Directions for this task =>
Would you please restate every record exactly as written?

====== Materials provided

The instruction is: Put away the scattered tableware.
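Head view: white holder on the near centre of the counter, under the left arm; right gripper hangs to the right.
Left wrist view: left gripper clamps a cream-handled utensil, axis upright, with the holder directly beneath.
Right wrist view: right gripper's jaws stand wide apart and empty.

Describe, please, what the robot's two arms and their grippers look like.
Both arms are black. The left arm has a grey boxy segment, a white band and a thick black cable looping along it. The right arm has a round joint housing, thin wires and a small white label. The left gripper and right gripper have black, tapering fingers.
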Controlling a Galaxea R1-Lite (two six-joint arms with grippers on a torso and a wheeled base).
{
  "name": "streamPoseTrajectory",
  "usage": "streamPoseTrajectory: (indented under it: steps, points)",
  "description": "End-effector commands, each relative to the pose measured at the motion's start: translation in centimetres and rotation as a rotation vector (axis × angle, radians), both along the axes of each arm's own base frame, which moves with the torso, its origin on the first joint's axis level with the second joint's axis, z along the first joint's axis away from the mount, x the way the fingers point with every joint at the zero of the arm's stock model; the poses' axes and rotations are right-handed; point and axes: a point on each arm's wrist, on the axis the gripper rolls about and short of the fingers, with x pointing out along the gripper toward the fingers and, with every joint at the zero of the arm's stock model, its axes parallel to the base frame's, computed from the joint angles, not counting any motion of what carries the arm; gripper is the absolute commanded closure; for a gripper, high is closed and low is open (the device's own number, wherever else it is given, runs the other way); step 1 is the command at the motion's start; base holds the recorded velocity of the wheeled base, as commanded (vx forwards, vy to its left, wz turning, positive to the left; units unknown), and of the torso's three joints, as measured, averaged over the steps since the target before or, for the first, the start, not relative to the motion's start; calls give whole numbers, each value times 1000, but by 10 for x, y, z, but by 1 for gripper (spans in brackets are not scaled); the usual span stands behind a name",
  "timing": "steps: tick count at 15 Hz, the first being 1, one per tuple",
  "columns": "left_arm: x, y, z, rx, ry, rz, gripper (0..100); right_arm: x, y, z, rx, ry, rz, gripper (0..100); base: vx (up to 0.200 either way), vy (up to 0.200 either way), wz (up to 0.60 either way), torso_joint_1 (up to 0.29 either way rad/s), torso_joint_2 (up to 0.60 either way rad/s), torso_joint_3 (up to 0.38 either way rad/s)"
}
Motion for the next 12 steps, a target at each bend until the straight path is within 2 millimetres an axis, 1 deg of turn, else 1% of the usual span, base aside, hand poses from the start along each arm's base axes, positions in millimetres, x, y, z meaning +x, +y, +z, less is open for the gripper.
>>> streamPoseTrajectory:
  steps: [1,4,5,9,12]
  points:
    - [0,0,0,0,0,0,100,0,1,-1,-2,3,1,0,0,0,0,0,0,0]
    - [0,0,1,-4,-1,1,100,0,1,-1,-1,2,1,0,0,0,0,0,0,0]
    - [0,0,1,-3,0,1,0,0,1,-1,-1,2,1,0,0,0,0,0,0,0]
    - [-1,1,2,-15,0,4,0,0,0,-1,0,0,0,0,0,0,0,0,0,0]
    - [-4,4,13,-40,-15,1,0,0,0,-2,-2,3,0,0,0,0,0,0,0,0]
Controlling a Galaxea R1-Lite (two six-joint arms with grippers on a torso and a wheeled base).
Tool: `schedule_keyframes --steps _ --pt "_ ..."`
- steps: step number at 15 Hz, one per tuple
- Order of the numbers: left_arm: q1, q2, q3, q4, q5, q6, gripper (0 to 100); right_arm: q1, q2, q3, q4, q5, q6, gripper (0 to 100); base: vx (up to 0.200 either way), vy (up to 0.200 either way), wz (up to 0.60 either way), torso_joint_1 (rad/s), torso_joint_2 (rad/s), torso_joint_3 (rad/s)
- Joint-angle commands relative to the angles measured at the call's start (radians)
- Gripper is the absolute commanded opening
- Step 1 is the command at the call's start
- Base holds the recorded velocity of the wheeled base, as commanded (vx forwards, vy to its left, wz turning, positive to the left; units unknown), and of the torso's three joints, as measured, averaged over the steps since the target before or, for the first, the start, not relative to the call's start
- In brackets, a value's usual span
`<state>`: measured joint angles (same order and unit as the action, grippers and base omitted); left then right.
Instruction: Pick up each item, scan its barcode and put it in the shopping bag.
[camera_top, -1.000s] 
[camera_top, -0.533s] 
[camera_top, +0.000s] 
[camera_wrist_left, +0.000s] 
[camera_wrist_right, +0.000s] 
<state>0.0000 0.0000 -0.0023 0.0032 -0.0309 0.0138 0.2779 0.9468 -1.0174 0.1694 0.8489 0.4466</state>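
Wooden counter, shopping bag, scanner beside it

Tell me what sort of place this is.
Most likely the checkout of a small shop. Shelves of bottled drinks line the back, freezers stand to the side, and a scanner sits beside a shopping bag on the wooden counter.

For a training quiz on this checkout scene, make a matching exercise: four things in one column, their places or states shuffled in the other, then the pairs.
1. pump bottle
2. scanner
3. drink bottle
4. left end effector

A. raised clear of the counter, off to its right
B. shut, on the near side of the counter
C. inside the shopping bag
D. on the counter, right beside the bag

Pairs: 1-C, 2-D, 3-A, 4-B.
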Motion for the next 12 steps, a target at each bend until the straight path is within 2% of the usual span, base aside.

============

Solved problem =>
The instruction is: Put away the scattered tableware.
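Head view: white holder on the near centre of the counter, under the left arm; right gripper hangs to the right.
Left wrist view: left gripper clamps a cream-handled utensil, axis upright, with the holder directly beneath.
Right wrist view: right gripper's jaws stand wide apart and empty.

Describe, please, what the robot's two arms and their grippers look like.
Both arms are black. The left arm has a grey boxy segment, a white band and a thick black cable looping along it. The right arm has a round joint housing, thin wires and a small white label. The left gripper and right gripper have black, tapering fingers.
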Controlling a Galaxea R1-Lite (two six-joint arms with grippers on a torso and a wheeled base).
{
  "name": "streamPoseTrajectory",
  "usage": "streamPoseTrajectory: (indented under it: steps, points)",
  "description": "End-effector commands, each relative to the pose measured at the motion's start: translation in centimetres and rotation as a rotation vector (axis × angle, radians), both along the axes of each arm's own base frame, which moves with the torso, its origin on the first joint's axis level with the second joint's axis, z along the first joint's axis away from the mount, x the way the fingers point with every joint at the zero of the arm's stock model; the poses' axes and rotations are right-handed; point and axes: a point on each arm's wrist, on the axis the gripper rolls about and short of the fingers, with x pointing out along the gripper toward the fingers and, with every joint at the zero of the arm's stock model, its axes parallel to the base frame's, computed from the joint angles, not counting any motion of what carries the arm; gripper is the absolute commanded closure; for a gripper, high is closed and low is open (the device's own number, wherever else it is given, runs the other way); step 1 is the command at the motion's start; base holds the recorded velocity of the wheeled base, as commanded (vx forwards, vy to its left, wz turning, positive to the left; units unknown), and of the torso's three joints, as measured, averaged over the steps since the target before or, for the first, the start, not relative to the motion's start; calls give whole numbers, each value times 1000, but by 10 for x, y, z, but by 1 for gripper (spans in brackets are not scaled); the usual span stands behind a name",
  "timing": "steps: tick count at 15 Hz, the first being 1, one per tuple",
  "columns": "left_arm: x, y, z, rx, ry, rz, gripper (0..100); right_arm: x, y, z, rx, ry, rz, gripper (0..100); base: vx (up to 0.200 either way), vy (up to 0.200 either way), wz (up to 0.60 either way), torso_joint_1 (up to 0.29 either way rad/s), torso_joint_2 (up to 0.60 either way rad/s), torso_joint_3 (up to 0.38 either way rad/s)"
}
Motion for the next 12 steps, a target at each bend until the straight path is within 2 millimetres an axis, 1 deg of turn, else 1% of the usual span, base aside, hand poses from the start along each arm's base axes, positions in millimetres, x, y, z meaning +x, +y, +z, less is open for the gripper.
>>> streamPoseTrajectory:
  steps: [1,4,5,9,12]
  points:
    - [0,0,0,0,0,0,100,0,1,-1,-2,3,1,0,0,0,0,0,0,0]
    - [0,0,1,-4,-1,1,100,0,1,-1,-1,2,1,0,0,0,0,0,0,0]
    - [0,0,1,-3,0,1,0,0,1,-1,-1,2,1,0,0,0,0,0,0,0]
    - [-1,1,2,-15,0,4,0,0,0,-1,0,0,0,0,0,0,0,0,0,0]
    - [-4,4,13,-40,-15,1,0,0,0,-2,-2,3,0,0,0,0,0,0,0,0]
Controlling a Galaxea R1-Lite (two six-joint arms with grippers on a torso and a wheeled base).
Tool: `schedule_keyframes --steps _ --pt "_ ..."`
- steps: step number at 15 Hz, one per tuple
- Order of the numbers: left_arm: q1, q2, q3, q4, q5, q6, gripper (0 to 100); right_arm: q1, q2, q3, q4, q5, q6, gripper (0 to 100); base: vx (up to 0.200 either way), vy (up to 0.200 either way), wz (up to 0.60 either way), torso_joint_1 (rad/s), torso_joint_2 (rad/s), torso_joint_3 (rad/s)
- Joint-angle commands relative to the angles measured at the call's start (radians)
- Gripper is the absolute commanded opening
- Step 1 is the command at the call's start
- Base holds the recorded velocity of the wheeled base, as commanded (vx forwards, vy to its left, wz turning, positive to the left; units unknown), and of the torso's three joints, as measured, averaged over the steps since the target before or, for the first, the start, not relative to the call's start
- In brackets, a value's usual span
`<state>`: measured joint angles (same order and unit as the action, grippers and base omitted); left then right.
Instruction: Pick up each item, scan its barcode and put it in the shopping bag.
[camera_top, -1.000s] 
[camera_top, -0.533s] 
[camera_top, +0.000s] 
[camera_wrist_left, +0.000s] 
[camera_wrist_right, +0.000s] 
<state>0.0000 0.0000 -0.0023 0.0032 -0.0309 0.0138 0.2779 0.9468 -1.0174 0.1694 0.8489 0.4466</state>
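Wooden counter, shopping bag, scanner beside it

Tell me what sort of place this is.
Most likely the checkout of a small shop. Shelves of bottled drinks line the back, freezers stand to the side, and a scanner sits beside a shopping bag on the wooden counter.

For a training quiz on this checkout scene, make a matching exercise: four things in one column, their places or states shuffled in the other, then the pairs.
1. pump bottle
2. scanner
3. drink bottle
4. left end effector

A. raised clear of the counter, off to its right
B. shut, on the near side of the counter
C. inside the shopping bag
D. on the counter, right beside the bag

Pairs: 1-C, 2-D, 3-A, 4-B.
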Motion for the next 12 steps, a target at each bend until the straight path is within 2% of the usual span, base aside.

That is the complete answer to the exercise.